▶ [WHAT THE TASK REQUIRES]: Your reply should be the full listing, copied exactly.

▶ [SUPPLIED RECORDS]:
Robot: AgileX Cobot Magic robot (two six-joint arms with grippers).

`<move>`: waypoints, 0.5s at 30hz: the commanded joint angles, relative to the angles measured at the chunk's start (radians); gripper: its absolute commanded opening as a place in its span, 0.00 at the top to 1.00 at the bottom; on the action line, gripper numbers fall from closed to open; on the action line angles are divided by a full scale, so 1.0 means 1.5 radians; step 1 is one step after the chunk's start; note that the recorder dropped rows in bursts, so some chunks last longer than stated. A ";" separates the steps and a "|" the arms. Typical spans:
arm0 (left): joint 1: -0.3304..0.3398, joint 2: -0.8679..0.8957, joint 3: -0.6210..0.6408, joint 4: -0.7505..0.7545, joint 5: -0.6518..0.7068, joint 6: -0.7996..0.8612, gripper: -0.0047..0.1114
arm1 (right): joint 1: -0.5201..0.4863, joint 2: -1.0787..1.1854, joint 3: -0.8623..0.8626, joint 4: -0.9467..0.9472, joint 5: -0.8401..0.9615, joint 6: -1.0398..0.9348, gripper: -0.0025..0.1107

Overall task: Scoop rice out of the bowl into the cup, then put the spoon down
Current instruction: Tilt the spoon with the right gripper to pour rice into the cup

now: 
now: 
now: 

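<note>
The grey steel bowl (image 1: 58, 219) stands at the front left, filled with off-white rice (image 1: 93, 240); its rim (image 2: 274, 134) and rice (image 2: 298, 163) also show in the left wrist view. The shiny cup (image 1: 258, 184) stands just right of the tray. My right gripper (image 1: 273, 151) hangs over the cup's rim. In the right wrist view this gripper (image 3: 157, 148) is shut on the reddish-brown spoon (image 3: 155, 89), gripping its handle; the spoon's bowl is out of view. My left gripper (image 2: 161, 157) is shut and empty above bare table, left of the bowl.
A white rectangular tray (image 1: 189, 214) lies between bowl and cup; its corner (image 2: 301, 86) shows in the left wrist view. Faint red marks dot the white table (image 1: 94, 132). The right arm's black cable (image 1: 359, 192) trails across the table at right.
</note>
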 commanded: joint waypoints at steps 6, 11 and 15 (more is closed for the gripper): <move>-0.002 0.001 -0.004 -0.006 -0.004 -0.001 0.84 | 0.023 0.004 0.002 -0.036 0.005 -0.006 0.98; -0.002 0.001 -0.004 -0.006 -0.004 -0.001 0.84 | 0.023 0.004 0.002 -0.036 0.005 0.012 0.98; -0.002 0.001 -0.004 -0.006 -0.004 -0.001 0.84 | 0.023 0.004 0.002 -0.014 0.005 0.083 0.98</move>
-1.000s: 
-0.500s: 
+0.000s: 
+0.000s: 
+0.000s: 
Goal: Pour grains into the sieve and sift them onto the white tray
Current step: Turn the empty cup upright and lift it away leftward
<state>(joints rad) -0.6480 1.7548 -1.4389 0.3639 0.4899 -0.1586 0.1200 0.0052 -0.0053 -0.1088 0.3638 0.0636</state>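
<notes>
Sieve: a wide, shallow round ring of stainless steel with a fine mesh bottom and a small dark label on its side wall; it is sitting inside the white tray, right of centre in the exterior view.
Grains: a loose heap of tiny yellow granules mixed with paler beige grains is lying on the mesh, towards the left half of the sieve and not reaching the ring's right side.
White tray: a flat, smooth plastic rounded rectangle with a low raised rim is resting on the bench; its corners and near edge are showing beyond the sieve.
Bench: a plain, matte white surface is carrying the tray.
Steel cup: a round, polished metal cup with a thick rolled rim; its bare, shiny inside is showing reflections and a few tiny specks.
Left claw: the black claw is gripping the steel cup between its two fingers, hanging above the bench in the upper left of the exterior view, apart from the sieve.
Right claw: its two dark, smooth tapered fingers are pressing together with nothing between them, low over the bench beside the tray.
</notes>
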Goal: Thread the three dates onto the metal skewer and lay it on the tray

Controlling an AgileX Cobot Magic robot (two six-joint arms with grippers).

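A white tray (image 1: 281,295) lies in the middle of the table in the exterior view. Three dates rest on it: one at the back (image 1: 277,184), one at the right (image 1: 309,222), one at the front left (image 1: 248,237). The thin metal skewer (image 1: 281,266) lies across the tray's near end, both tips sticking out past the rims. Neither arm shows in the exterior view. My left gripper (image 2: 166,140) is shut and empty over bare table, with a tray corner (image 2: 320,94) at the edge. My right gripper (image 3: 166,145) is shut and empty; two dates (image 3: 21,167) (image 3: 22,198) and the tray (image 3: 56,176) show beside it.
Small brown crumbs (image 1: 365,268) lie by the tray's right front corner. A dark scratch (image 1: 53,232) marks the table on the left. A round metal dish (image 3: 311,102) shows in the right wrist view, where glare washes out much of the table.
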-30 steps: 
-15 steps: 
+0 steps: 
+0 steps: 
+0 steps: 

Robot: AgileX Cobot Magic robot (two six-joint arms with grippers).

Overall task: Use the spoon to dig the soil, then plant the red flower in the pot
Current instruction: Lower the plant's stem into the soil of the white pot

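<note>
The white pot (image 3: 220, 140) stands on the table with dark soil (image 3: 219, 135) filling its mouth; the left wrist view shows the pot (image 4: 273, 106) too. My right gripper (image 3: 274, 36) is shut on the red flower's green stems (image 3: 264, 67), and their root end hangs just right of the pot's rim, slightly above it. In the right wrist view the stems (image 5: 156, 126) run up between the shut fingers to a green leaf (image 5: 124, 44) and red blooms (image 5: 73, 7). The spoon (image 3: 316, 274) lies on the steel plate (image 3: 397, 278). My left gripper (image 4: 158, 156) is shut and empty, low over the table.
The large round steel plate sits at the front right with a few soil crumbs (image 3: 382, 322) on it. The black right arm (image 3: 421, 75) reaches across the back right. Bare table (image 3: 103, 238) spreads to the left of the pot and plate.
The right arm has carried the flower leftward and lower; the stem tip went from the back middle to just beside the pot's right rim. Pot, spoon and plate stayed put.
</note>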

▶ [EXPECTED ANSWER]:
Robot: AgileX Cobot Magic robot (two six-joint arms with grippers).

`<move>`: waypoints, 0.5s at 30hz: the commanded joint angles, relative to the angles measured at the chunk's start (radians); gripper: its absolute commanded opening as a place in its span, 0.00 at the top to 1.00 at the bottom; on the action line, gripper numbers fall from closed to open; on the action line angles are divided by a full scale, so 1.0 means 1.5 radians; step 1 is one step after the chunk's start; note that the recorder dropped rows in bursts, so some chunks last longer than stated. A ";" separates the steps and a "|" the arms. Typical spans:
arm0 (left): joint 1: -0.3304..0.3398, joint 2: -0.8679..0.8957, joint 3: -0.6210..0.6408, joint 4: -0.7505..0.7545, joint 5: -0.6518..0.7068, joint 6: -0.7996..0.8612, gripper: -0.0047..0.1114
arm1 (right): joint 1: -0.5201..0.4863, joint 2: -1.0787..1.1854, joint 3: -0.8623..0.8626, joint 4: -0.9467..0.9472, joint 5: -0.8401..0.9615, joint 6: -1.0398..0.9348, gripper: -0.0025..0.1107

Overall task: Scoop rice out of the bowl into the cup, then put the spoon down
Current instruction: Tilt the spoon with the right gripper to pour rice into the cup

now: 
now: 
now: 

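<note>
The grey steel bowl (image 1: 58, 219) stands at the front left, filled with off-white rice (image 1: 93, 240); its rim (image 2: 274, 134) and rice (image 2: 298, 163) also show in the left wrist view. The shiny cup (image 1: 258, 184) stands just right of the tray. My right gripper (image 1: 273, 151) hangs over the cup's rim. In the right wrist view this gripper (image 3: 157, 148) is shut on the reddish-brown spoon (image 3: 155, 89), gripping its handle; the spoon's bowl is out of view. My left gripper (image 2: 161, 157) is shut and empty above bare table, left of the bowl.
A white rectangular tray (image 1: 189, 214) lies between bowl and cup; its corner (image 2: 301, 86) shows in the left wrist view. Faint red marks dot the white table (image 1: 94, 132). The right arm's black cable (image 1: 359, 192) trails across the table at right.
</note>
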 commanded: joint waypoints at steps 6, 11 and 15 (more is closed for the gripper): <move>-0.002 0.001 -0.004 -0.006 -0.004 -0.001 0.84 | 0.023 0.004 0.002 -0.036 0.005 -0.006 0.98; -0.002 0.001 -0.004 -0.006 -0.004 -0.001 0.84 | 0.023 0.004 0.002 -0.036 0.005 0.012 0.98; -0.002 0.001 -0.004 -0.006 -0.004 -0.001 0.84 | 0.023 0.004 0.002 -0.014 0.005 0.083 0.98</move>
-1.000s: 
-0.500s: 
+0.000s: 
+0.000s: 
+0.000s: 
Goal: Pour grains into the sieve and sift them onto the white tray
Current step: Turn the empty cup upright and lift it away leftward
<state>(joints rad) -0.6480 1.7548 -1.4389 0.3639 0.4899 -0.1586 0.1200 0.0052 -0.0053 -0.1088 0.3638 0.0636</state>
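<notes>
Sieve: a wide, shallow round ring of stainless steel with a fine mesh bottom and a small dark label on its side wall; it is sitting inside the white tray, right of centre in the exterior view.
Grains: a loose heap of tiny yellow granules mixed with paler beige grains is lying on the mesh, towards the left half of the sieve and not reaching the ring's right side.
White tray: a flat, smooth plastic rounded rectangle with a low raised rim is resting on the bench; its corners and near edge are showing beyond the sieve.
Bench: a plain, matte white surface is carrying the tray.
Steel cup: a round, polished metal cup with a thick rolled rim; its bare, shiny inside is showing reflections and a few tiny specks.
Left claw: the black claw is gripping the steel cup between its two fingers, hanging above the bench in the upper left of the exterior view, apart from the sieve.
Right claw: its two dark, smooth tapered fingers are pressing together with nothing between them, low over the bench beside the tray.
</notes>
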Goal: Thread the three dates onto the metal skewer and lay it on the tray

Controlling an AgileX Cobot Magic robot (two six-joint arms with grippers).

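A white tray (image 1: 281,295) lies in the middle of the table in the exterior view. Three dates rest on it: one at the back (image 1: 277,184), one at the right (image 1: 309,222), one at the front left (image 1: 248,237). The thin metal skewer (image 1: 281,266) lies across the tray's near end, both tips sticking out past the rims. Neither arm shows in the exterior view. My left gripper (image 2: 166,140) is shut and empty over bare table, with a tray corner (image 2: 320,94) at the edge. My right gripper (image 3: 166,145) is shut and empty; two dates (image 3: 21,167) (image 3: 22,198) and the tray (image 3: 56,176) show beside it.
Small brown crumbs (image 1: 365,268) lie by the tray's right front corner. A dark scratch (image 1: 53,232) marks the table on the left. A round metal dish (image 3: 311,102) shows in the right wrist view, where glare washes out much of the table.
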-30 steps: 
-15 steps: 
+0 steps: 
+0 steps: 
+0 steps: 

Robot: AgileX Cobot Magic robot (two six-joint arms with grippers).

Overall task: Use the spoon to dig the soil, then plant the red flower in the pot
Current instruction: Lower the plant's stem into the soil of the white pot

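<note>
The white pot (image 3: 220, 140) stands on the table with dark soil (image 3: 219, 135) filling its mouth; the left wrist view shows the pot (image 4: 273, 106) too. My right gripper (image 3: 274, 36) is shut on the red flower's green stems (image 3: 264, 67), and their root end hangs just right of the pot's rim, slightly above it. In the right wrist view the stems (image 5: 156, 126) run up between the shut fingers to a green leaf (image 5: 124, 44) and red blooms (image 5: 73, 7). The spoon (image 3: 316, 274) lies on the steel plate (image 3: 397, 278). My left gripper (image 4: 158, 156) is shut and empty, low over the table.
The large round steel plate sits at the front right with a few soil crumbs (image 3: 382, 322) on it. The black right arm (image 3: 421, 75) reaches across the back right. Bare table (image 3: 103, 238) spreads to the left of the pot and plate.
The right arm has carried the flower leftward and lower; the stem tip went from the back middle to just beside the pot's right rim. Pot, spoon and plate stayed put.
</note>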

This answer has been given in full.